There are plenty of big blessings and small pleasures in my life, for which I am grateful. Unfortunately, many of them teeter on bittersweet due to the current state of the world.
For years our children have gathered on the big bed at night for attention and affection. Because of all this *gestures at everything* their talk has seldom been high school drama, but skewed toward loss, which is abundant. They’re the bearers of bad news, and they bear it. Honestly, it’s too much. My heart breaks for them, and for their inner circle of friends – parents losing parents, losing jobs, who’s sick, who’s grieving… Their sense of freedom and fun is replaced by burden, which provides me with deep, heavy worry. We still laugh a lot, but we don’t laugh as often, and when we do, the aftertaste of bitter reality lingers.
I have no model on how to parent my daughters through a pandemic. Even my mother’s mother was born after the last one.
I miss my mother now like I’ve never missed her. Weepy, lump-in-my-throat miss her. I haven’t completely sorted this out. For a while I thought it was because the moon was in Cancer and I was all up in my feels, but now I think it may be how so much of the holidays are our mothers — It came upon me while I decorated the tree — many of my ornaments are hers, from ‘home’. It comes upon me while I curl the ribbon, like her. There are poinsettias and cheeseballs and holiday cards — all of this is her. In an instant, I become acutely aware that these feelings are as intense as those I feel after losing my father, except my mother is alive and a thousand miles away. I didn’t get to see her this year. I don’t know when I’ll see her. I don’t know that I will see her. And by then, what will be changed? Terrifying.
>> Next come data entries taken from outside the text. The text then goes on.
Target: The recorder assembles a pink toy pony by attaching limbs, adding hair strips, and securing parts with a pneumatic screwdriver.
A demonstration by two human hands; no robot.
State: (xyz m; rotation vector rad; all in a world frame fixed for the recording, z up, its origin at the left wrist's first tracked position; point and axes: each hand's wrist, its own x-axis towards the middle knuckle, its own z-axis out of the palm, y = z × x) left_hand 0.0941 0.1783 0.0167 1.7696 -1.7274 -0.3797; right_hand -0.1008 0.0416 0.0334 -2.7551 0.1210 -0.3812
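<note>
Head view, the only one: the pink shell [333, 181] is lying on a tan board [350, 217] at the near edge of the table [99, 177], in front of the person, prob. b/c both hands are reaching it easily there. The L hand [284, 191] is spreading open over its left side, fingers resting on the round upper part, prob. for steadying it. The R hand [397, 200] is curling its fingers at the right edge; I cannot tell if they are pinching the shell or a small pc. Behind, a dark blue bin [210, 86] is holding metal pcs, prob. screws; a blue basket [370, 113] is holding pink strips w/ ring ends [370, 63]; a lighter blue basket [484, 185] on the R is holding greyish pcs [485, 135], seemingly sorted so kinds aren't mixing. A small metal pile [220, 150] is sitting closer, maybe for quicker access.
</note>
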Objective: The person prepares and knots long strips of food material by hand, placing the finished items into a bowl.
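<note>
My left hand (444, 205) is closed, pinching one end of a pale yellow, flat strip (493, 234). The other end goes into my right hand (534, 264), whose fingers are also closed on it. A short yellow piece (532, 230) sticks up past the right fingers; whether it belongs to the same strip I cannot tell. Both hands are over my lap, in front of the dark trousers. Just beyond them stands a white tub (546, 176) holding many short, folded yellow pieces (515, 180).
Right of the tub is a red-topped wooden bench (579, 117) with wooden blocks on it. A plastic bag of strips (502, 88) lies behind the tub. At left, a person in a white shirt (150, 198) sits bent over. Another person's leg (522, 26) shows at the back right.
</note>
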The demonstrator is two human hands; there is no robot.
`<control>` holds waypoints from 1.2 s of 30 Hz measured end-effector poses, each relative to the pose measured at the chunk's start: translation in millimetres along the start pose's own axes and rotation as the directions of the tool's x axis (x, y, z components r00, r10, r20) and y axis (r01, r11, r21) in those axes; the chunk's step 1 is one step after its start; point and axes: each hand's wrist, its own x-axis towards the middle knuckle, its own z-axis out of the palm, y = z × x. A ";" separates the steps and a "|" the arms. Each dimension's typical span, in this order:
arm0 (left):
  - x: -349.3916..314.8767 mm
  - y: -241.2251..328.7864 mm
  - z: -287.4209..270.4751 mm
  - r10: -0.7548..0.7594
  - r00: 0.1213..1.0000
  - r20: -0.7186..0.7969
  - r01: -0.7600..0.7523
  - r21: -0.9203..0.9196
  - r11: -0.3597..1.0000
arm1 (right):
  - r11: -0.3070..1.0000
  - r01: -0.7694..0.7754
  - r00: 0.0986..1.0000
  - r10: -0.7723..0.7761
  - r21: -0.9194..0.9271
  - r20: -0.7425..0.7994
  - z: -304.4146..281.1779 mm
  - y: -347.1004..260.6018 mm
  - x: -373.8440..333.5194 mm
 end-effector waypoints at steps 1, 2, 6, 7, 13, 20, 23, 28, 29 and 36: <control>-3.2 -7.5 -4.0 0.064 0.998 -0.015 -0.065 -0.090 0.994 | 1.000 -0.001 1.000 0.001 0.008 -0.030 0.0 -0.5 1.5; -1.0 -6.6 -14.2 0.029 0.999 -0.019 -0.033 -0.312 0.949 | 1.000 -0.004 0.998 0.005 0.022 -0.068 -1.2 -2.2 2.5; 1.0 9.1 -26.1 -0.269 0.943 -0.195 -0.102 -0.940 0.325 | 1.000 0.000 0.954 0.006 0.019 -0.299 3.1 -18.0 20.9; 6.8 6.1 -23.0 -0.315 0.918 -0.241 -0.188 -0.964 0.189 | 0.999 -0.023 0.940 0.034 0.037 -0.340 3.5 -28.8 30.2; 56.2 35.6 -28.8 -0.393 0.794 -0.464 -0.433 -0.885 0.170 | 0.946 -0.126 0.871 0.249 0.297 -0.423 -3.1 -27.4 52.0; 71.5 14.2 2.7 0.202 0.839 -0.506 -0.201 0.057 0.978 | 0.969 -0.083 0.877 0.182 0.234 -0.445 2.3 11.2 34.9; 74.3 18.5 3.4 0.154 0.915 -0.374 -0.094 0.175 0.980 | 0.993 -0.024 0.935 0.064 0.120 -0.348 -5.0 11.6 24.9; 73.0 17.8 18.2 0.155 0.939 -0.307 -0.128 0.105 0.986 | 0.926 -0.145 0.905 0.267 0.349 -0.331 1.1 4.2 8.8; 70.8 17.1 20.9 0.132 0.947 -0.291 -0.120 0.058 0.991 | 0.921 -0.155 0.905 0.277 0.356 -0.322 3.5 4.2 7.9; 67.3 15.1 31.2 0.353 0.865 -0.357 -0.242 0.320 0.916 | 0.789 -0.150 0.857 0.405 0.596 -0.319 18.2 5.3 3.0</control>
It’s hard to bring love and light and hope and humor to a blog when I feel this way, hm? I told you, I’m not myself.
The atmosphere is thick with ick. It’s so icky right now that random, previously insignificant things provide relief or hope. Like, I saw a BABY the other day and I thought holy crap, I don’t know when I last saw a baby! Life does go on! I’m not even a baby person, okay?
We finally hosted Bubba and Simon and Kiki and her husband for smoked meat and cocktails. It was wonderful. A great time was had by all, laughter ruled, there were no leftovers, and best of all, no one fell ill in the weeks after.
Three of us had birthdays. They did not entirely suck, but they were. not. party-ish, which is sad when one is 17.
I blind-baked some cookies for a woman with dementia, her own recipe. Her family hoped it would provide a happy memory. My wheelhouse. The woman did indeed find a happy memory. She loved the cookies and thought she had baked them herself and doesn’t that make you feel all gooey inside?
Also, when Moo bakes cookies, she puts mine in baggies to take to work.
I began my cookie baking festivities, complete with the Christmas music.
I think the lemon curd is my favorite.
I do not like newfangled Christmas music. I like old school, mostly before my time Christmas music. If it didn’t first release on vinyl with winter art, Bonus! a pop up scene inside the album! I likely shout a trail of obscenities at it as I skip it. Just sayin.
Oh, I cannot wait. Just one more day of work and then four days of Yuletide Joy!
Bubba’s smokin a brisket, y’all!
I don’t know when I’ll write again. Between the blocks and the photo upload and the number of times I had to close the page and go in again, I could scream. What’s with the delays?
In the meantime, Happy Holidays and Many Twinkly Lights to you!
What a wonderful and melancholy post. It spoke to me on so many levels. My firstborn and his fiance were quarantined with her two adult kids and one of my 7 year old grandsons. Yes Adam is ready to marry #3. Skelton men evidently consider marriage is like making pancakes. The first one is a throw away. I have not seen my family since last Christmas. I don’t like that. I don’t have a single decoration up. I am glad you do. The extent of my baking anymore is maybe a pie or two and dinner is steak or rib roast with bakers. I hope your family getting together for Christmas makes things more normal and may your Christmas be Merry and Bright.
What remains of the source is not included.